PROBLEM TO SOLVE:
From the records below, transcribe exactly the lines that begin at the line with "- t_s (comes" and end at the line with "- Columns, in", both included.

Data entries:
=======
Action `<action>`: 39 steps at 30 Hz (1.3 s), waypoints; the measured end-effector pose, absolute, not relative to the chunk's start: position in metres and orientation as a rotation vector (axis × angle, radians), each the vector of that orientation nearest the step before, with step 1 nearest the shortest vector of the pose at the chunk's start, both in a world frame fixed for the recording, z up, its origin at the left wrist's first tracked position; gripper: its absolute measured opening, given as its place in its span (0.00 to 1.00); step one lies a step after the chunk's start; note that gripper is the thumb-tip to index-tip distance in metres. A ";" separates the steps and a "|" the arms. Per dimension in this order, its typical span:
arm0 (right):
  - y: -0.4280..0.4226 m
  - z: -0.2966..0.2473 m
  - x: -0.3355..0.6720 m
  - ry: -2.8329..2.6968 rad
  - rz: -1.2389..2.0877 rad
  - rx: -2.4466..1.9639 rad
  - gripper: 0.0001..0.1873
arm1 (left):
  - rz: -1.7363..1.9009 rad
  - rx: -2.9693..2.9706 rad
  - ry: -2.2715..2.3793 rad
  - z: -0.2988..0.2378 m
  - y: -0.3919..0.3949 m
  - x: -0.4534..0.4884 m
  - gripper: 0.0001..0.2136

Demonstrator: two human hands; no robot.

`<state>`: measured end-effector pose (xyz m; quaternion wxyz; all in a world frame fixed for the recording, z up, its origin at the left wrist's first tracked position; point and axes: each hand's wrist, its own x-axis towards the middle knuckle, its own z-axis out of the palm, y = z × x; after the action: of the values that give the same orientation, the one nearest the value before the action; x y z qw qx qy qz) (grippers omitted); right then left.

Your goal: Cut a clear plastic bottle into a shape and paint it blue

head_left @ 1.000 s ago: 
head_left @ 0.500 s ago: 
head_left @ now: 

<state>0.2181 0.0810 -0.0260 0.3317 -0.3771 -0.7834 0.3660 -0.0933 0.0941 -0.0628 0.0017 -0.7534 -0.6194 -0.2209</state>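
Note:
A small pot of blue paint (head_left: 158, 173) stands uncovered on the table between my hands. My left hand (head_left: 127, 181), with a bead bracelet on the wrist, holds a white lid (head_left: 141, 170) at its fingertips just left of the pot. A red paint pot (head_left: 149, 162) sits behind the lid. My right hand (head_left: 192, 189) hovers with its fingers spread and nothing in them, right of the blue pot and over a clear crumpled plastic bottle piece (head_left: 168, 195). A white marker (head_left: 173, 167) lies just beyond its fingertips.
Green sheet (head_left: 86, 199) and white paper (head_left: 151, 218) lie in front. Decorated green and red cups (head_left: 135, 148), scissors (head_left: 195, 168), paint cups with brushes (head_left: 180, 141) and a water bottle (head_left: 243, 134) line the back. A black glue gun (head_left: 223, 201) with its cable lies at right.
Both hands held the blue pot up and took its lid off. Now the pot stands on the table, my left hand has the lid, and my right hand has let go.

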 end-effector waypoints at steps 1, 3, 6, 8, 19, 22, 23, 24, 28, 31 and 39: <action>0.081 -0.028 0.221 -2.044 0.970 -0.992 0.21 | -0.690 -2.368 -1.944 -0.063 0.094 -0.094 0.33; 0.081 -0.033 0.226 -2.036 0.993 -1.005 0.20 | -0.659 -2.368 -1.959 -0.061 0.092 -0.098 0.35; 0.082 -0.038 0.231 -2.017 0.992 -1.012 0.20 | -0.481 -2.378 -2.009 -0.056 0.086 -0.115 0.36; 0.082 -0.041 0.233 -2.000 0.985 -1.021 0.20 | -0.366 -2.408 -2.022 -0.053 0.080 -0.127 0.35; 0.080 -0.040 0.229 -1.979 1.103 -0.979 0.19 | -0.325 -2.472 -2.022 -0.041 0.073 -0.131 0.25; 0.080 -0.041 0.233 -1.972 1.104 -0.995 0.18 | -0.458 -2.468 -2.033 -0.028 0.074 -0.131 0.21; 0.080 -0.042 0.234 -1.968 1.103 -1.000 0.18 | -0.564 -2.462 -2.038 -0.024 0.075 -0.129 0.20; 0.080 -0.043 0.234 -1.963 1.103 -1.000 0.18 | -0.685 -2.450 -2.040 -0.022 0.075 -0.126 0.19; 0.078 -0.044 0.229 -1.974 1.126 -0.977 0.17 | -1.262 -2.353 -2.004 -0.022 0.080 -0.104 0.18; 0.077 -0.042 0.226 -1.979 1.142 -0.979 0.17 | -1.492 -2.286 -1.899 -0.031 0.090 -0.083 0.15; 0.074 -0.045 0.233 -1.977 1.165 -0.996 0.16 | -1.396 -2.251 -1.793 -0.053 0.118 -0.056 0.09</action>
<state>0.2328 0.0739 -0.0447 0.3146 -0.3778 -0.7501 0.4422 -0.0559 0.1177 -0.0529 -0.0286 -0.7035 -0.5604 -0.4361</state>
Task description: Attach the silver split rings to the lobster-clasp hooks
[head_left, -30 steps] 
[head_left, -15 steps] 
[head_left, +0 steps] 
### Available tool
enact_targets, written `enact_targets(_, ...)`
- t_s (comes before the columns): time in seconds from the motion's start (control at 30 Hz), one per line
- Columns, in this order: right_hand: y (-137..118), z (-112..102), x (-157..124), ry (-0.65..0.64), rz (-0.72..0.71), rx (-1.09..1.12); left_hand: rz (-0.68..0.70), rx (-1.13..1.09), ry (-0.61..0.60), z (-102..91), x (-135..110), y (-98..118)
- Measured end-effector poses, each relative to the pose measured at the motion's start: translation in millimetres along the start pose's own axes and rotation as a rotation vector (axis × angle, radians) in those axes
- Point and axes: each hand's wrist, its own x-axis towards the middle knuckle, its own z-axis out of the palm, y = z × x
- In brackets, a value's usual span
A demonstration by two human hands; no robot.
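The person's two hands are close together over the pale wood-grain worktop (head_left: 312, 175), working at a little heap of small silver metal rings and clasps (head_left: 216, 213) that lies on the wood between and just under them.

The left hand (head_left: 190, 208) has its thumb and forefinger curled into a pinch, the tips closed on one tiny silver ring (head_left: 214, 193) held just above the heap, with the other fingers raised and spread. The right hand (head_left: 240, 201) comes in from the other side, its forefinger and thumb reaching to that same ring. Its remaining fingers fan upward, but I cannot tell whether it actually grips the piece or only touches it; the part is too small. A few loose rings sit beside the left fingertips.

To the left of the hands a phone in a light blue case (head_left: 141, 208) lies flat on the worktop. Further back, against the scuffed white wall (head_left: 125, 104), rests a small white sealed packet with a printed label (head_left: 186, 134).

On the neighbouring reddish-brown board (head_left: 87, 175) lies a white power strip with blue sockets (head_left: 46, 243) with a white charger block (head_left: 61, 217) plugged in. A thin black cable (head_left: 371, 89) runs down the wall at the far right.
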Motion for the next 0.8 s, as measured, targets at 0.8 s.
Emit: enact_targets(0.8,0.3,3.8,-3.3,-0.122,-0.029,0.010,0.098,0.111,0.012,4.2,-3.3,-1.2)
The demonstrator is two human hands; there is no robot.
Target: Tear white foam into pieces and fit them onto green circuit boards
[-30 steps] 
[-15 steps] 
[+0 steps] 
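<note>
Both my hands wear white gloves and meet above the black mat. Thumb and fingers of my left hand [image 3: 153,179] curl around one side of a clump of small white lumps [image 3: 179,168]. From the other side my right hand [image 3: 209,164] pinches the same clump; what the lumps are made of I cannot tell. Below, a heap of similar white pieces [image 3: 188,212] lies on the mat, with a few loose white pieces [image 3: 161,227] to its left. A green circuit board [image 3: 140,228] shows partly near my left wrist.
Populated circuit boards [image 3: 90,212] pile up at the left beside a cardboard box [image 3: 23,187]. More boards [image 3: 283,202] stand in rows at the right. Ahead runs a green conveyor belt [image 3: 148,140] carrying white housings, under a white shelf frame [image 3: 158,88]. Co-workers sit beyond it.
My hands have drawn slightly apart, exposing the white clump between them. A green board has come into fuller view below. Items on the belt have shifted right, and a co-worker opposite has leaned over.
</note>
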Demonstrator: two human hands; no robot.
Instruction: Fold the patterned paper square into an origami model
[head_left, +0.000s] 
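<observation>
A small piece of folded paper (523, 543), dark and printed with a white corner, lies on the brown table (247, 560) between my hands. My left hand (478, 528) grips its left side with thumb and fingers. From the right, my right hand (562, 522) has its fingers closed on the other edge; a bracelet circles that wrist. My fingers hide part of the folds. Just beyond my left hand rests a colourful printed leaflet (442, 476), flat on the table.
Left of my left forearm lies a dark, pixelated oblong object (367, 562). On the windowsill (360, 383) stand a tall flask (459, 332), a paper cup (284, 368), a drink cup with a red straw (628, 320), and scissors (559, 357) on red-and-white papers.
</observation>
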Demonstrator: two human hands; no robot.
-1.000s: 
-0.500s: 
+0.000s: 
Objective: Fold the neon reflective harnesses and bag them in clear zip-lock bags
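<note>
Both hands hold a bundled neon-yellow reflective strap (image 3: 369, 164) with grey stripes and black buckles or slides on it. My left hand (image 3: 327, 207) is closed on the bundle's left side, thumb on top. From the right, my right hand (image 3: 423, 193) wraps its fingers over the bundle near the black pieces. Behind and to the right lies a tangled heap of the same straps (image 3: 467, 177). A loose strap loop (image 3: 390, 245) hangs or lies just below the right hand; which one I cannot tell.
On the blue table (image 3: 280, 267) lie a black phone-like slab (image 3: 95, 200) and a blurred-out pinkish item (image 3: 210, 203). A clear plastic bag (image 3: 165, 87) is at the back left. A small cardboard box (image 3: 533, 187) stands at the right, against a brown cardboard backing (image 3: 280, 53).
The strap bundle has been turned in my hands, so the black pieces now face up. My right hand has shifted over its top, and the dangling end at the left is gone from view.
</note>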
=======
ANSWER SPACE:
- t_s (comes before the columns): time in seconds from the motion's start (control at 30 Hz), one per line
- Columns, in this order: right_hand: y (-137..118), z (-112..102), x (-157..124), ry (-0.65..0.64), rz (-0.72..0.71), rx (-1.09..1.12); left_hand: rz (-0.68..0.70), rx (-1.13..1.09), ry (-0.61..0.60), z (-102..91), x (-135..110), y (-98..118)

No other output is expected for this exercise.